Similarly, the data relating to performance budgets is not sampled either, that is always collected for 100% of the URLs audited.

Performance budgets

This means that the sampling option enables you to do a fully comprehensive performance audit without setting your house on fire... 

Why you might not want to ignore the advice to sample

I expect many SEOs will wish to eschew our overly timid and frankly patronising advice entirely, and take matters into their own hands, whacking the sampling up to 100% as soon as humanly possible. Whilst this is theoretically fine, if you are one such SEO, please bear in mind that Web Vitals collection is quite an intensive task, requiring LOTS of internal CPU resource...

This is fine

How to see sampled URLs

Once your audit is complete, head over to the Performance report from the left hand menu. From here, if you select the URLs tab, this will bring you to a full list of all the internal HTML URLs crawled, along with the performance data collected:

Performance URLs

Depending on the level of sampling selected, you will see some rows with the scores filled in, and some with no performance data against them (the double dash -- indicates that no data was collected). I hope it goes without saying that the rows with data are the sampled URLs.

Sampled Performance Data

If you wish to view only the URLs with performance data, either click a column header to sort or add a simple filter to the list;

Filter URL List

If any of this is alien to you, check out our documentation on How to customize URL Lists.
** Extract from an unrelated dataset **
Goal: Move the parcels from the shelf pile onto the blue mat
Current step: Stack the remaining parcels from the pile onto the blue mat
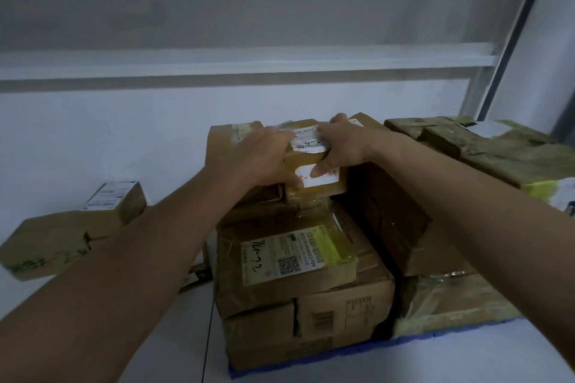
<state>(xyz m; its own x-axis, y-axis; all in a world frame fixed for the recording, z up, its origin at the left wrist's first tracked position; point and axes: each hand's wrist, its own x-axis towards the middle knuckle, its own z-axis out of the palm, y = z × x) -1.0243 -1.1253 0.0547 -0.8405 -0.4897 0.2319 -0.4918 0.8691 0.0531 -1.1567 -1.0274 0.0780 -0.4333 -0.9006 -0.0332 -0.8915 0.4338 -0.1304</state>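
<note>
Brown cardboard wrapped in clear tape makes up the small parcel [314, 165] that both hands clasp at the top of the stack. The left hand [264, 158] wraps its left side, fingers over the top and thumb down on the front label. The right hand [342, 146] closes on the right side, fingers curled over the far top edge and thumb pressed on the same white label. Just below the hands lies a flat parcel with a yellow-tinted label [298, 255], resting on larger boxes [311, 320]. A strip of blue mat [357, 351] shows under the lowest boxes, nearer the person than the hands. Right of the right forearm stand more taped parcels [485, 146]. Well left of the left forearm, two parcels [62, 236] sit on the white shelf [109, 336].
</note>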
How to see Web Vitals data

To reiterate the point, the reason for sampling is so that you can collect Web Vitals data for a broad range of URLs, without spending days doing it and without it causing your laptop to take off. But the Web Vitals data is what you really want, and as mentioned above, this is accessible in table format via the URLs tab.

But you can also access it in graphical format, from the performance overview:

Sitebulb lab data pie charts

The aggregation and grouping takes into account all URLs tested (i.e. all the sampled URLs), so you can easily click on a segment and jump straight to a list of affected URLs:

Cumulative Layout Shift

Clicking on the relevant pie chart segment will show you the URLs in question, which allows you to quickly home in on the particularly poor performing pages.

CLS URLs

When viewing data sampled data, possibly the most helpful thing you can look for here is URLs that share the same page template. This allows you to build meaningful recommendations for developers as you have taken the time to identify the underlying HTML templates.